Mr. Dionne criticized the religious right’s focus on abortion and gay rights at the expense of Christian teaching on war, peace and social justice. Many conservative Christians now want to expand this agenda, he said.
In interviews, Mr. Hudson and Sen. Sam Brownback, Kansas Republican, said the historic Catholic commitment to service has expanded the religious right’s agenda to include issues such as poverty and prison reform.
“Typical movements go in on a narrow issue, but then once they get in, they broaden out,” Mr. Brownback said.
The religious right started with two issues, abortion and gay rights, he said.
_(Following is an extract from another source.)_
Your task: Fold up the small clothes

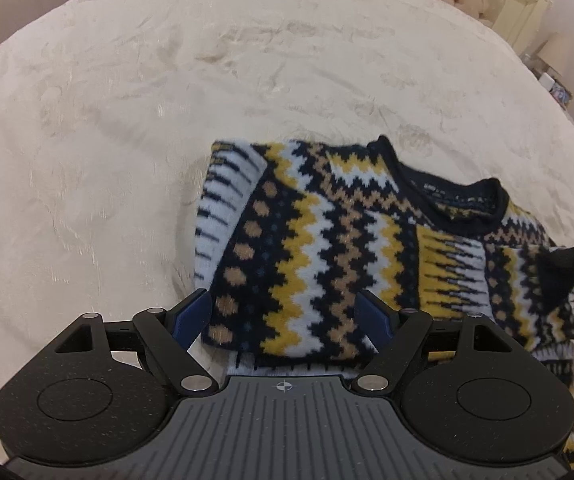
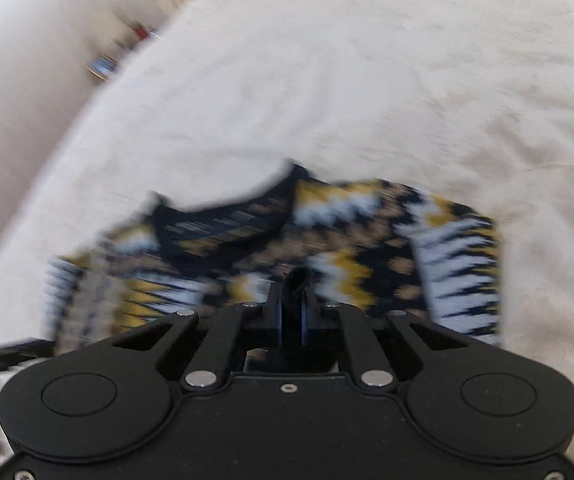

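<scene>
Sweater lies partly folded on the bed. Right gripper fingers are clenched on a dark bit of knit, left gripper released above the hem. I'd lift slowly so the fold stays straight.

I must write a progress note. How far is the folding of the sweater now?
Done: one sleeve of the patterned sweater already lies folded over its body on the cream bedspread. In hand: the right gripper is shut on a dark bit of knit at the other side. The left gripper is open over the hem. Left: the remaining folds.
</scene>
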`<action>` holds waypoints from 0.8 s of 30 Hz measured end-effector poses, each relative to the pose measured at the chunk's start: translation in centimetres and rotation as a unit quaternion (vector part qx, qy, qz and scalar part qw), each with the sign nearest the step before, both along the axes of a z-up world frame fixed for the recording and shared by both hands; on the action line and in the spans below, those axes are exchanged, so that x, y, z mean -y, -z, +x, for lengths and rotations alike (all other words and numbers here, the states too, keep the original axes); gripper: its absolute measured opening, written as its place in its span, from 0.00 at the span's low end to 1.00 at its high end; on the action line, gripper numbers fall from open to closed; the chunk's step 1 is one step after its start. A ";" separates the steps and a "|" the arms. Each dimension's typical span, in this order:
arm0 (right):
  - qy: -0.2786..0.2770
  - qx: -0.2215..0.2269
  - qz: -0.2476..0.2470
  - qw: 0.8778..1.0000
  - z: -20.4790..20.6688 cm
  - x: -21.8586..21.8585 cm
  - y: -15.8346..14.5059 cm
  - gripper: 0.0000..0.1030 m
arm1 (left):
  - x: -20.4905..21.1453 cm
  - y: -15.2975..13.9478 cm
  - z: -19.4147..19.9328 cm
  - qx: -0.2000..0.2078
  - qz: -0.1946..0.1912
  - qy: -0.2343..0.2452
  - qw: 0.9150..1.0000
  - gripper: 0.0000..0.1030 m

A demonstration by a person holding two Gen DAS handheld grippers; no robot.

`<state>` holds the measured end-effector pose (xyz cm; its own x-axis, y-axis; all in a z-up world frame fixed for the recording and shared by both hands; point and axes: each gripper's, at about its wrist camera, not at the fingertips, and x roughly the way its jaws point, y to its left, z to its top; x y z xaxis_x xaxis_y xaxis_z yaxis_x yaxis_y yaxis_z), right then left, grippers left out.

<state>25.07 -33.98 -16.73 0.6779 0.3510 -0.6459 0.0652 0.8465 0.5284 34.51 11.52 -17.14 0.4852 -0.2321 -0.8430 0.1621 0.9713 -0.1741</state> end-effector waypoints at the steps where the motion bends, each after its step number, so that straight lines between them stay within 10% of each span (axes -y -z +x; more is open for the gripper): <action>1: 0.004 0.016 0.009 1.000 -0.5 0.2 -1.2 0.14 | 0.1 -0.3 0.2 0.005 0.000 0.000 1.000 0.75; 10: 0.057 -0.076 -0.078 0.992 1.0 2.1 1.7 0.17 | 1.3 1.4 3.6 0.013 0.052 -0.004 0.999 0.76; 18: 0.042 -0.104 -0.205 0.972 0.5 0.7 4.1 0.51 | 0.2 4.8 5.1 -0.031 0.081 -0.028 0.996 0.91; 24: 0.073 -0.094 -0.205 0.972 -1.5 2.0 2.4 0.61 | 0.1 3.6 4.4 -0.025 0.084 -0.021 0.996 0.91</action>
Mr. Hudson and Mr. Brownback pointed to the Rev. Richard D. Warren, author of the best-selling book “The Purpose Driven Life,” as the prototype for a new leader of the religious right. A believer in the religious right’s views on abortion and gay marriage, Mr. Warren is fighting the AIDS crisis in sub-Saharan Africa, where an estimated 22.5 million people carry HIV, the virus that causes AIDS.
Among politicians, former Arkansas Gov. Mike Huckabee, who competed for the 2008 Republican presidential nomination, represents this new breed of conservative Christians with his traditional views on abortion and gay marriage and his commitment to social justice issues, said Mr. Dionne, a columnist and a senior fellow at the Brookings Institution, a center-left think tank.
But not everyone agrees about the religious right’s commitment to a broader agenda.
“I think a lot of that talk is overblown,” said Robert Boston, assistant director of communications at Americans United for Separation of Church and State.